I've taken over a site and cannot figure out some of the coding. it's a small site with 3 pages. one of the pages is pulling in an image i need to replace. simple enough. normally i would just find the code pulling in the image, find the image name and replace the image. I can't find the code so i replaced the obvious image. it didn't change. I've checked every html css js and image file on the site looking for how this image is being pulled in. Can someone please take a look at this page and help me out? heres' the url www.kirkwoodcreamerycom. i'm trying to replace the menu image. few images to choose from....menu.jpg is one i replaced. i've attached the most obvious html file [menu.html] for your review. let me know what else might be of help. thank you.

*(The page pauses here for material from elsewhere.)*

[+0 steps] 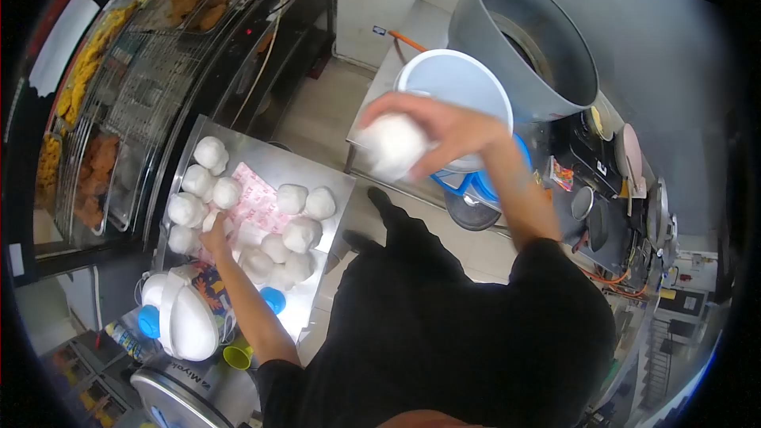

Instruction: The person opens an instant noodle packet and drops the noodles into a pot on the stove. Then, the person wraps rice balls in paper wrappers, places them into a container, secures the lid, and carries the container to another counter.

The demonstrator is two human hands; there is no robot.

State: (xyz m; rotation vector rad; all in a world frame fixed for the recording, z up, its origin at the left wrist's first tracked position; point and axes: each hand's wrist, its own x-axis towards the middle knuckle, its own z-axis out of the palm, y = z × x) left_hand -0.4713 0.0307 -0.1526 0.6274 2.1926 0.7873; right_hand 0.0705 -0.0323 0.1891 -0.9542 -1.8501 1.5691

Which by the way is the most inefficient use of css spriting that i've ever seen. No matter if you or the previous guy created it, i'd recommend doing the site to where it doesn't require a sprite image like that.
Last edited by Jarrod1937; 07-14-2010 at 06:20 PM.
thank you.....http://www.kirkwoodcreamery.com/_img/bg-wrap.jpg .... i thought that too but the image doesn't have the menu in it. there is no call for menu.jpg and it's not part of any of the other images. i'm really lost on this. i've also search for an external link to the image.... to no avail. also...i'm not sure if you actually looked at the menu page itself which is here www.kirkwoodcramery.com/menu.html
If you don't know about css sprites, basically you can place multiple images onto a single image (the sprite sheet) and then use css to display parts of that image (like just the menu itself) using a specific set of coordinates. That is what the past developer did, using the sprite sheet linked to above.
CSS spriting is used to reduce the number of http requests needed for a single page. If you have 10 navigation images (like buttons, arrows...etc), that is 10 http requests for each resource. Considering network delay and other factors (in aggregate known as Time To First Byte or TTFB) can be up to 100 ms per request, you can easily cutout half a second or more of page load time by spriting those images as it then only takes 1 http request to fullfill the work of those 10.
Normally this is a good thing... But the previous developer used css spriting as an excuse to be lazy. He basically demolished the barrier between content and presentation and threw the actual pages, in image form, into the sprite sheet... and then proceeded to use 8 bit transparency and thus saved it as a .png 32 bit... However, that sprite sheet alone is now over a megabyte in filesize. Compare this to a page mostly made out of html and styled with css. Text can be gzipped in transport and have its size significantly reduced, whereas that sprite sheet will always been inefficient.
All of the other items look like they're saved as a 32 bit png, even the slider images, one of which is over 200 KB, but if saved as a .jpg could be easily around 30-50 KB. From a performance standpoint, that site is needlessly bulky and inefficient.